Our last full day in Nicaragua was Sunday, July 2nd. We were up at some ungodly hour to take Courtney to the airport, then Sara and I returned to the hostel where we discussed future travel plans and got some advice on traveling in Mexico from John. (The more I hear about Mexico in my travels, the more intrigued I am…)
After a four hour catnap, we went in search of breakfast and ended up back at the mall, in a coffee shop with connections to the coffee plantation we’d visited on Volcan Mombacho. I really enjoyed the music that was playing there, so I asked our waitress whether there was an album I could buy or if she could tell me the name of the artist so I could go get my hands on the music myself. She said the music was streaming off the internet, so she didn’t have any answers for me, but she was more than happy to write down some music recommendations for me.
The music was awesome. I’m currently obsessed with Fonseca, whose song “Arroyito” I shared in an earlier post. I’ll share “Enredame” now because it’s also excellent:
I wasn’t sure how I felt about Camila y Frank Reyes’ song “De que me sirva la vida” until I listened to it a few times, because I usually have to be in a certain mood for a power ballad. So, listen to it a few times and it will suck you in.
The thing I love about foreign music is that you really don’t have to know the language in order to enjoy it. I tend to sing (terribly) along to Hindi, Spanish, Italian, and Portuguese songs and know very little of most languages. Of course, if you turn the sound off, it’s obvious I’m only making the sounds, but I choose not to see that as an issue.

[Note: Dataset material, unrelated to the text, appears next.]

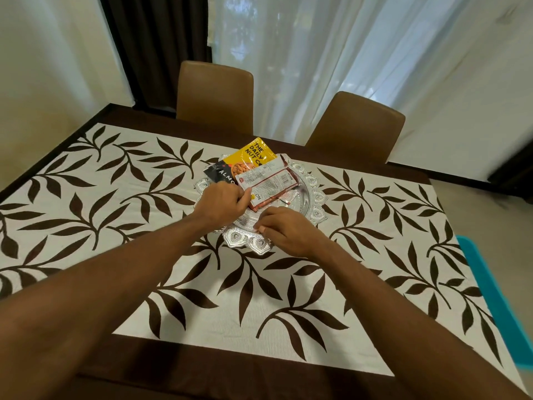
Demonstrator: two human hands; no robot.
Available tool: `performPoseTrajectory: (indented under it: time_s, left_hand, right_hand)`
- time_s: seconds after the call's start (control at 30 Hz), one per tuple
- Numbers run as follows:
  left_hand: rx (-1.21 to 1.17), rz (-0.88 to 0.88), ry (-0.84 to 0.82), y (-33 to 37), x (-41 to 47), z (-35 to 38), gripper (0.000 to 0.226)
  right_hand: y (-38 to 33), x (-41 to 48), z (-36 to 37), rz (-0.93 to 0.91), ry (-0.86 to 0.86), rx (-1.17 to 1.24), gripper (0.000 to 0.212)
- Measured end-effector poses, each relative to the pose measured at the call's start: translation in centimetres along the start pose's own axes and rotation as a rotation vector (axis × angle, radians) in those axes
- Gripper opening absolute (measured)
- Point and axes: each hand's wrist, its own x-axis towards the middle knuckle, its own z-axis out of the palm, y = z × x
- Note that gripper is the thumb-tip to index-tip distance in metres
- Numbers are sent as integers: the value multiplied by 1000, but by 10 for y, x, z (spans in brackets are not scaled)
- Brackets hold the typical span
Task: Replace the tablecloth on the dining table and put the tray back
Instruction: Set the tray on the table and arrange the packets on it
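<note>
Gripping packet [268, 183] edge, left hand [220, 202] hides tray [248, 241] rim; right hand [284, 229] curled, grasp unclear.

Up at twelve o'clock stand two brown chairs, the first chair [215, 96] toward eleven and the second chair [356, 125] toward one, both backs upright. Behind them daylight glows through a sheer white curtain [331, 53] from twelve to two. At eleven a dark brown curtain [155, 47] hangs beside it, and a cream wall [52, 59] takes over at ten. Over at three there's pale floor [476, 197] and a dark skirting board [450, 173]. At four there's a teal edge [490, 284], and I can't tell what it belongs to.
</note>
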Motion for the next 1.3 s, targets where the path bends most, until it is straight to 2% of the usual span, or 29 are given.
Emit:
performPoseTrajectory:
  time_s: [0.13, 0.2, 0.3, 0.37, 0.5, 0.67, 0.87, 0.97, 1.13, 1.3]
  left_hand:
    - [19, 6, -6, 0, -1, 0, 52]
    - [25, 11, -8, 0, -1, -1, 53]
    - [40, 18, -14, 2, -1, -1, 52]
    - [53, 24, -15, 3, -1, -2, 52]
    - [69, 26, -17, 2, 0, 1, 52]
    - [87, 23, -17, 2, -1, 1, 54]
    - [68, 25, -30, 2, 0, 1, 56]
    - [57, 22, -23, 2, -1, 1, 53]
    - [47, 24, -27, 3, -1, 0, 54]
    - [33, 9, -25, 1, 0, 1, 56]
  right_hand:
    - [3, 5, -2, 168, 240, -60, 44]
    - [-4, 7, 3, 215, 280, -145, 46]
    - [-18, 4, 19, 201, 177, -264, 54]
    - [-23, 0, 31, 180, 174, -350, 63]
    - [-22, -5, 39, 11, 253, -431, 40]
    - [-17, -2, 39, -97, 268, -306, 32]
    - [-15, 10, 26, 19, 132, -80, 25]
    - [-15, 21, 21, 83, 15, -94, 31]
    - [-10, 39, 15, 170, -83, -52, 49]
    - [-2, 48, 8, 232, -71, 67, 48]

Back at the hostel after breakfast, Sara and I met Roberto, a 19-year-old employee at the hostel. He had a larger-than-life personality, describing himself as having once been good looking “before the gringo food.” We learned that gringo/a is a term used mostly just to describe Americans. I had previously assumed it meant anyone from Europe or North America. He had some strong feelings on the dancing skills of the American females, explaining that he’d been dancing with an American girl once and “was confused. I didn’t know what she was doing.” This was pretty funny, as I imagined the girl as doing some kind of crazy booty dropping or hippie dancing. He also said, “I think the blonde hair, blue eyes people, they don’t like us.” He was speaking in terms of romantic relationships, but I thought it was an interesting statement nontheless. As a tourist or a traveler, you visit a place, you make friends, and you have an awesome time that you then go home and tell friends and family about. It’s hard to keep in touch with people you meet and then leave behind. If they’re other travelers, then they understand that this is how it goes. Sometimes you’ll meet again, but more likely you won’t. It’s all up to serendipity, really. But, if you bond with someone who isn’t a traveler, a native in a place you’re visiting, what effect do you have on them when you leave? Travelers are very good at flitting in and out of places without setting down roots. I understand this: roots are scary. Personally, I’m more afraid of stagnating than I am of chaos. The thing is though, it’s very easy to get caught up in you and in your adventures. For you, every interaction you have, every challenge you struggle through is part of the bigger picture of your life.
I’m pre-coffee at this point (and a little jittery), so bear with me if that became nonsensical.